[MITgcm-support] Scalability on a new Sgi node

Tue Jun 14 11:23:15 EDT 2011

On Tue, 14 Jun 2011 14:21:35 +0200
Stefano Querin <squerin at ogs.trieste.it> wrote:

> Dear MITgcmers,
> 
> I'm experiencing a problem with a new Sgi node (AMD Opteron - 24  
> cores) mounted on our HPC cluster (called COBRA).
> The problem is that the model (checkpoint61t) does not scale fine,  
> especially switching from 12 to 24 processors. It even takes a bit  
> more time when using 24 rather than 12 cores!
> Of course, this is not a MITgcm issue: I run the SAME simulation,
> with the SAME configuration (namelists, I/O, ...), on another (Intel
> based) HPC cluster (called PLX) and the results, also using 48 cores,
> are reasonable.
> 
> I'm reporting below some details about the two clusters and the  
> numerical experiments that we carried out.
> 
> My questions are:
> - could this be due to the old version of the compiler on the COBRA  
> cluster (see below)?

Not really - somewhat lower performance maybe but not scaling.

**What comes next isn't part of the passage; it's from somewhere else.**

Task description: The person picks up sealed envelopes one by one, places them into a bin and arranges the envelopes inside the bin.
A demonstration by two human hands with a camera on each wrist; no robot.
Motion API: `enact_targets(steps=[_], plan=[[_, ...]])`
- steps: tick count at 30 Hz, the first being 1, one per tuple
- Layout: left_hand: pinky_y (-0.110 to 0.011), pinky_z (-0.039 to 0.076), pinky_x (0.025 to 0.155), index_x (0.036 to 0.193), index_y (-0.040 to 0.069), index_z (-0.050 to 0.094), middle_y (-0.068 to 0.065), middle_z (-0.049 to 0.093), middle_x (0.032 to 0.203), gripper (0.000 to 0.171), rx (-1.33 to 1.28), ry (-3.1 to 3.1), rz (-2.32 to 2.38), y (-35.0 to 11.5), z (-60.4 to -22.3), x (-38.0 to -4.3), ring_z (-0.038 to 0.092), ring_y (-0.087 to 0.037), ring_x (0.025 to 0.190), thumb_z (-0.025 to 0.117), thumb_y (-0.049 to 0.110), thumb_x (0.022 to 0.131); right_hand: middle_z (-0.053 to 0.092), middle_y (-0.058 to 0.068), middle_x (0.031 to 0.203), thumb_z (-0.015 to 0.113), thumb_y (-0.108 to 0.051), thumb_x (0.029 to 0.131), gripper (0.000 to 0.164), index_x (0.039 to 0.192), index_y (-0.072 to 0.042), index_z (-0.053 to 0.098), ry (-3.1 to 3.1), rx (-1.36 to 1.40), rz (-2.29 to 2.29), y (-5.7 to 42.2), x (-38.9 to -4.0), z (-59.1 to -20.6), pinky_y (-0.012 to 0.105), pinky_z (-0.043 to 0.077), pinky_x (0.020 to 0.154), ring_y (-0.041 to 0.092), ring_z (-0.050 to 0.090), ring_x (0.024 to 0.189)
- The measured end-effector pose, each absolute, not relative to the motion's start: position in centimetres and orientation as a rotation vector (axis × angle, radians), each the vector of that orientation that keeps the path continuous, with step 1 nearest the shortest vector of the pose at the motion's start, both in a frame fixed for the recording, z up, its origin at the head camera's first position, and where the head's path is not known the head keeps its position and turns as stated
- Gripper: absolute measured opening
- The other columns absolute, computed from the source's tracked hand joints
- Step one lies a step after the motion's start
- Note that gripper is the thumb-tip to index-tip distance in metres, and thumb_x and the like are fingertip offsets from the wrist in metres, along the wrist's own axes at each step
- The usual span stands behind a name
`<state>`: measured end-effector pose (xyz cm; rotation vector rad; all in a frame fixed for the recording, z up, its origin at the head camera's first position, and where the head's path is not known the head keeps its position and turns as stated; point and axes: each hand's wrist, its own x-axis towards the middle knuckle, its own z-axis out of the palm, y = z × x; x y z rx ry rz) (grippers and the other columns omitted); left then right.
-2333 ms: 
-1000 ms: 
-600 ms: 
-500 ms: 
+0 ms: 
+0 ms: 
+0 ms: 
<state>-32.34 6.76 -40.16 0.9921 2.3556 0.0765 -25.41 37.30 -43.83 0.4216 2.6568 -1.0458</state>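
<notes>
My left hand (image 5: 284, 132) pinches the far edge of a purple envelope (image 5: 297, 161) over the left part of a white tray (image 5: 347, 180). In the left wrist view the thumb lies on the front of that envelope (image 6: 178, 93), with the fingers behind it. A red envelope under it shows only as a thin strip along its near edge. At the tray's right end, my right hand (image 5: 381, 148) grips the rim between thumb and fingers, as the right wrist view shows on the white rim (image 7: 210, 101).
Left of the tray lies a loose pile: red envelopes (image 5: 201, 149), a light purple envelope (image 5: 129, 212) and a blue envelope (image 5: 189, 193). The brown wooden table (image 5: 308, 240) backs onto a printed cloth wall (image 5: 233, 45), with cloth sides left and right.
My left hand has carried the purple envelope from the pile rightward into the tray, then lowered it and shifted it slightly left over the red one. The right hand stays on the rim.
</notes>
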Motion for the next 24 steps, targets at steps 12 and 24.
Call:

> - could there be something wrong in the compilation/optimization
> flags?

You might do better by not using generic flags instead of flags
specific to the processor you are employing - a newer compiler version
would allow for more processor-specific flags.

> - it seems that the two (12 core) CPUs are not "talking to each
> other" efficiently. Could this be a hardware problem?

You are probably seeing the effects of (a) hogging down the memory
subsystem - not simply the Hypertransport link(s - there are in fact
more than one) between the processors - with too many requests from
each of your MPI processes (both in terms of memory bandwidth pressure
as well as MPI traffic).

> node name: cobra-0-5
> Sgi H2106-G7. Servers, One quadsocket. Chipset, AMD SR5690 + SR5670
> + SP5100
> CPUs: 24 x 2.05 GHz (2 Opteron 6172 with 12 cores, 2.1GHz, and 12MB
> L3 cache)
> Memory (RAM): 15.68 GB
> Disk: 1 x 600 GB SAS 15k RAID 1, 2 x 10/100/1000, 6 PCIe slots.
> (http://www.sgi.com/products/servers/four_way/)

Is this a half-populated quad-socket? You chose the high proc count
chips (AMD makes 8-core versions as well as 12-core versions, with the
8-core having higher frequency for the same power envelope or less
power for the same frequency and of course more effective memory
bandwidth per core).

> PGI compiler:
> FFLAGS='-r8 -Mnodclchk -Mextend -Ktrap=fp'
> FOPTIM='-tp k8-64 -pc=64 -fastsse -O3 -Msmart -Mvect=cachesize: 
> 1048576,transform'

These are generic flags - the cachesize for example happens to be right
by chance for the L3 per core on this chip - it would be wrong for some
other recent Opteron. You might want to add -tp k8-64e if your PGI
version supports it.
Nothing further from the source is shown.